__WHAT IS REQUIRED__. In the listing that follows, determine how many lines include the word "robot". Respond with that number alone.

__RECORDS TO PROCESS__.
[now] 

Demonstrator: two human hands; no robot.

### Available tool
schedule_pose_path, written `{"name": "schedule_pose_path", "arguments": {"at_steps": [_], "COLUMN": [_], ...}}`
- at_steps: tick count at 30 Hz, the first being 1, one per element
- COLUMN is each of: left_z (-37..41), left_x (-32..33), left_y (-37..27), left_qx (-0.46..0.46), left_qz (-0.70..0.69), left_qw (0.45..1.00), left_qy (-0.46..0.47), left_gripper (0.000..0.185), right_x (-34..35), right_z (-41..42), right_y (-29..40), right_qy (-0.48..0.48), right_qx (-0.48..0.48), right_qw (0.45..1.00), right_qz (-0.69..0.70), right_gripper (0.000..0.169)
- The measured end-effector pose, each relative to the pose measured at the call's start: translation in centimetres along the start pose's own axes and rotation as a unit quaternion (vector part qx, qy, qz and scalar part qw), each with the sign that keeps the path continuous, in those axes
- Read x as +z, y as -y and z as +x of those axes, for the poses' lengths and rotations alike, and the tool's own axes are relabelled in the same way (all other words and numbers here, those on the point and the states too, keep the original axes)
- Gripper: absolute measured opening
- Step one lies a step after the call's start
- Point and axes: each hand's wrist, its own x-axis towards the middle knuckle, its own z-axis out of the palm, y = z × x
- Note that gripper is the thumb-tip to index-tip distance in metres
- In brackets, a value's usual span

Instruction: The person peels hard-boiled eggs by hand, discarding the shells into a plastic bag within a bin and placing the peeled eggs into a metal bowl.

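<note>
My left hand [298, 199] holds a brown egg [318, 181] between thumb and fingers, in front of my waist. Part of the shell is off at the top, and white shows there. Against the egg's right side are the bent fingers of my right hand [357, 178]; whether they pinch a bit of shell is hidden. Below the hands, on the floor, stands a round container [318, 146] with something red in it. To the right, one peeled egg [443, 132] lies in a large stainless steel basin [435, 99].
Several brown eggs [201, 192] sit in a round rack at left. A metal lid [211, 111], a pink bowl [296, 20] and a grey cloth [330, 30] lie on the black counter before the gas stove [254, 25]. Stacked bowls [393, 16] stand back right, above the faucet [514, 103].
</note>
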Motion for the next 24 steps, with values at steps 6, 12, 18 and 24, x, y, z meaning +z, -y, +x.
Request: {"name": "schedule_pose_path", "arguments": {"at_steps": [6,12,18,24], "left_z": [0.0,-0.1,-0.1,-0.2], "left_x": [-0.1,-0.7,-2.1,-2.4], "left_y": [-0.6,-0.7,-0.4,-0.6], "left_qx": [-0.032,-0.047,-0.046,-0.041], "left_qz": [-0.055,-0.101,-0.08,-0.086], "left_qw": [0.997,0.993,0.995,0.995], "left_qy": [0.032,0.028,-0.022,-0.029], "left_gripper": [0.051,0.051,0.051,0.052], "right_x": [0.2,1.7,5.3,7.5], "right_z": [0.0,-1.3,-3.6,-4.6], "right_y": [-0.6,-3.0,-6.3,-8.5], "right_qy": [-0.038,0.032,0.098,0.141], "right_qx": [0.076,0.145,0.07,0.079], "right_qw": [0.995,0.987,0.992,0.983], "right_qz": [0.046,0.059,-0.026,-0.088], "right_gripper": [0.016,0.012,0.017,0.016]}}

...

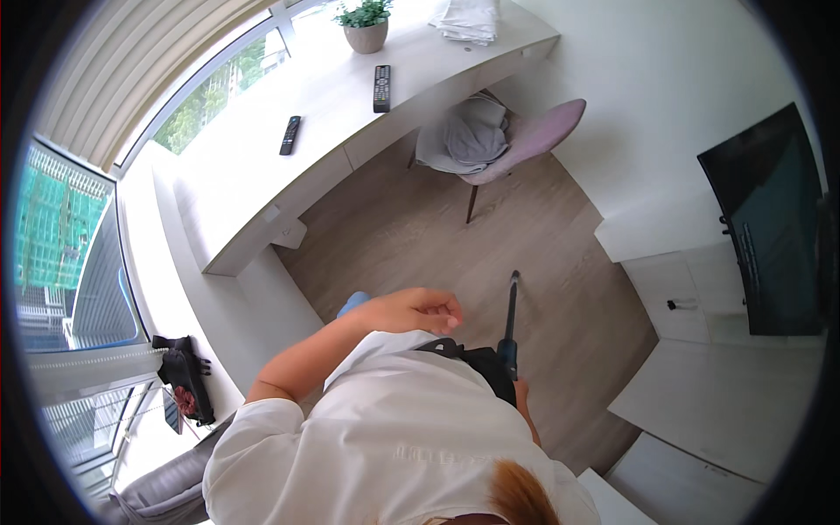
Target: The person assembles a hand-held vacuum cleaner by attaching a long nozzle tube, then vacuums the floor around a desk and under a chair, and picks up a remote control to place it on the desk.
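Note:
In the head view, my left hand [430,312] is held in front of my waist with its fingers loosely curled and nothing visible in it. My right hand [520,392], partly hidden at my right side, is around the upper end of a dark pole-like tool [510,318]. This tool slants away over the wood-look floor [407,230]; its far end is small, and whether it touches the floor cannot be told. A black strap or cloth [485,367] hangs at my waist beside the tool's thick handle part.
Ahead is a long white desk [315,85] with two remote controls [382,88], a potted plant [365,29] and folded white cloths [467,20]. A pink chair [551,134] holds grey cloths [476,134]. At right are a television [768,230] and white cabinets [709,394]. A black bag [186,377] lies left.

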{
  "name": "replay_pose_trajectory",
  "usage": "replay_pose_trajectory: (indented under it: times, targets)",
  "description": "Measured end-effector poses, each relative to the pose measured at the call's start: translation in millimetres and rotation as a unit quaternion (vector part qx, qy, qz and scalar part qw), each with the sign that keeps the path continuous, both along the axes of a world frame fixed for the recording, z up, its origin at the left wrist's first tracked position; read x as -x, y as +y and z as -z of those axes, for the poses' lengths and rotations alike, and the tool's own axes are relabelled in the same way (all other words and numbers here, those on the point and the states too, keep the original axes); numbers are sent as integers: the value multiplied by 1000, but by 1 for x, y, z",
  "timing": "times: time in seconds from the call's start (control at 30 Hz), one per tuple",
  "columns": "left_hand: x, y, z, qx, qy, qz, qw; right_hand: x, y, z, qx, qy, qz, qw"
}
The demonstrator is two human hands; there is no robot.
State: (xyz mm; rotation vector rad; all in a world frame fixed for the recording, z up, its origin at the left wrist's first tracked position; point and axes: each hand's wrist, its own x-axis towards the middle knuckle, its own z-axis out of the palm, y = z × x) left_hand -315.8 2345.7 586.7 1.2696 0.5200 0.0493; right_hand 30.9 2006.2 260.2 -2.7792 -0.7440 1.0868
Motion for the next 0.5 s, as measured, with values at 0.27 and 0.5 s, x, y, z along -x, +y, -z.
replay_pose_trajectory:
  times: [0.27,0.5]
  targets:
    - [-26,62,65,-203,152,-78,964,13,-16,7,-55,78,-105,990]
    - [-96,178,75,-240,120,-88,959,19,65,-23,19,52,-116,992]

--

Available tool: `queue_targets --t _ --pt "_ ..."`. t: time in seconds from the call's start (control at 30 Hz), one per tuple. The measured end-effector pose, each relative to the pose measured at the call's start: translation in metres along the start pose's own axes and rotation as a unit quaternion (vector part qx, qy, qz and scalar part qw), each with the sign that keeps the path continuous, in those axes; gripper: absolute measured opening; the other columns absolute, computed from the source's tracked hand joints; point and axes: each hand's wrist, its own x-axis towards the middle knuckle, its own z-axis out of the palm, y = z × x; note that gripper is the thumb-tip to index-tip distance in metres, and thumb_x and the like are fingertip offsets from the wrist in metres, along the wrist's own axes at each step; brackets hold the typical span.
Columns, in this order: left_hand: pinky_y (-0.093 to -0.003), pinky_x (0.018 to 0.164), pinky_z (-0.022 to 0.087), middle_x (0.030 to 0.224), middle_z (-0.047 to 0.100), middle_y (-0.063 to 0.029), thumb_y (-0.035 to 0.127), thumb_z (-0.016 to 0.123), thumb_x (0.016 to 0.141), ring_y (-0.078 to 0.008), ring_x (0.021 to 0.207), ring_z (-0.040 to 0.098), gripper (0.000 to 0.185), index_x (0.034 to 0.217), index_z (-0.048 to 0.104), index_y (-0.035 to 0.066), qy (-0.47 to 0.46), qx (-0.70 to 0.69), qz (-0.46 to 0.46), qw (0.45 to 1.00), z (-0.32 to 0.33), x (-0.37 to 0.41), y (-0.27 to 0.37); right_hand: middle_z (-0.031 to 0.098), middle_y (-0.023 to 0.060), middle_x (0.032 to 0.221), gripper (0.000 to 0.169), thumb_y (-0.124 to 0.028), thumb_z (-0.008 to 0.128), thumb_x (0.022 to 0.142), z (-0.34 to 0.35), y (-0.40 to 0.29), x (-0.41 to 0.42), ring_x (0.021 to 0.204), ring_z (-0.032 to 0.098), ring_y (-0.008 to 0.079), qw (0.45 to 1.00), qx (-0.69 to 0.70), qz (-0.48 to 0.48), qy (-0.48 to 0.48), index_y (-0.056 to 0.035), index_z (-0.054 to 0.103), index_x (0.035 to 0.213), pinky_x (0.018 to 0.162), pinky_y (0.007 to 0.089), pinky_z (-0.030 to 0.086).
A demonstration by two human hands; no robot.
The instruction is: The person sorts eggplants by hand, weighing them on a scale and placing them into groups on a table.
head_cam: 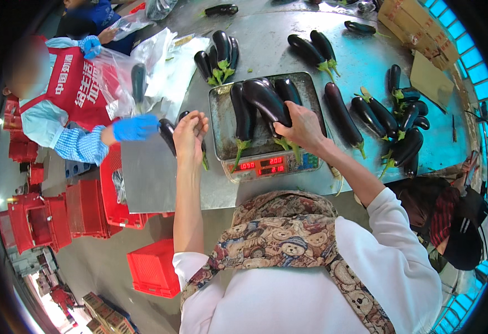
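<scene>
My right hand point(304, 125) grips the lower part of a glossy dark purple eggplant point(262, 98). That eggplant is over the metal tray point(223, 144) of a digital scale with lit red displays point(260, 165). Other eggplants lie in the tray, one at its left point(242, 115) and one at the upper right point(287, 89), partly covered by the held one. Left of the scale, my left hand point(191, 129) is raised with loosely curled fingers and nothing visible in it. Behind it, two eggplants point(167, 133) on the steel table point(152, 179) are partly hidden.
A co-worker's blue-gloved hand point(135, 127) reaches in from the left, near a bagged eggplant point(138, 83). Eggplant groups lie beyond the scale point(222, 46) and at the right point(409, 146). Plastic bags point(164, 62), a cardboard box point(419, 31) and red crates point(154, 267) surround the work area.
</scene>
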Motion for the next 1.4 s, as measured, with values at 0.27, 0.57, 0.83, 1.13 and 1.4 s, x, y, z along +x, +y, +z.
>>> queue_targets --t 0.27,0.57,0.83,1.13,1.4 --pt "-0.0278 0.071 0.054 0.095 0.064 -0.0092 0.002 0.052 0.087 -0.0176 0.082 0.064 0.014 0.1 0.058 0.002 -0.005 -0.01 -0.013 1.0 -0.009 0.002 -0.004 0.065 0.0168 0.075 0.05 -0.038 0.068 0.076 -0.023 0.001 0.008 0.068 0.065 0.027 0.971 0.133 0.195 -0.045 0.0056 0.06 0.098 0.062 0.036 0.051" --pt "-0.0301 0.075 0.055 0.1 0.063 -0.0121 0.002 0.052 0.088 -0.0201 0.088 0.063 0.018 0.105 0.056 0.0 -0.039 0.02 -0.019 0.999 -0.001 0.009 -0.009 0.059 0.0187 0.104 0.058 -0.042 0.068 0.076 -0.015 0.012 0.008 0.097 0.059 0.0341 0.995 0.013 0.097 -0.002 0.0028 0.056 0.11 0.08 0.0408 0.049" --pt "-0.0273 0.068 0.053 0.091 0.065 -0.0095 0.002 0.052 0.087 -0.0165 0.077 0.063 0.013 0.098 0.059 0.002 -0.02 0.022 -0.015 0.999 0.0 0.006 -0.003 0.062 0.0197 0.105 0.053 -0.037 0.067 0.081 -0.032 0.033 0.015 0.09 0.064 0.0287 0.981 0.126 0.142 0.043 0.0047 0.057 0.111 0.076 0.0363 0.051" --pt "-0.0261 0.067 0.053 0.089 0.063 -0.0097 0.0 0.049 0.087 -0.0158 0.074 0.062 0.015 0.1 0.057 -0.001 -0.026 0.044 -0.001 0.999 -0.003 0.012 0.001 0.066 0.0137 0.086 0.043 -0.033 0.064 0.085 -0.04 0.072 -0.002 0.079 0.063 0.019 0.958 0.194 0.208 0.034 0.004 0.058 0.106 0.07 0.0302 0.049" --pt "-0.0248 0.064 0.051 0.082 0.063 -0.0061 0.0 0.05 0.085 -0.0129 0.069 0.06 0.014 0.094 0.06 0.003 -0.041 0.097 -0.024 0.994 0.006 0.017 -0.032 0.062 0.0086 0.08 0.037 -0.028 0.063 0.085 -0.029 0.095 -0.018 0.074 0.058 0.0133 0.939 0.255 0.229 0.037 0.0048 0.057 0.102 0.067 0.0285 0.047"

__FINISHED TASK__. 3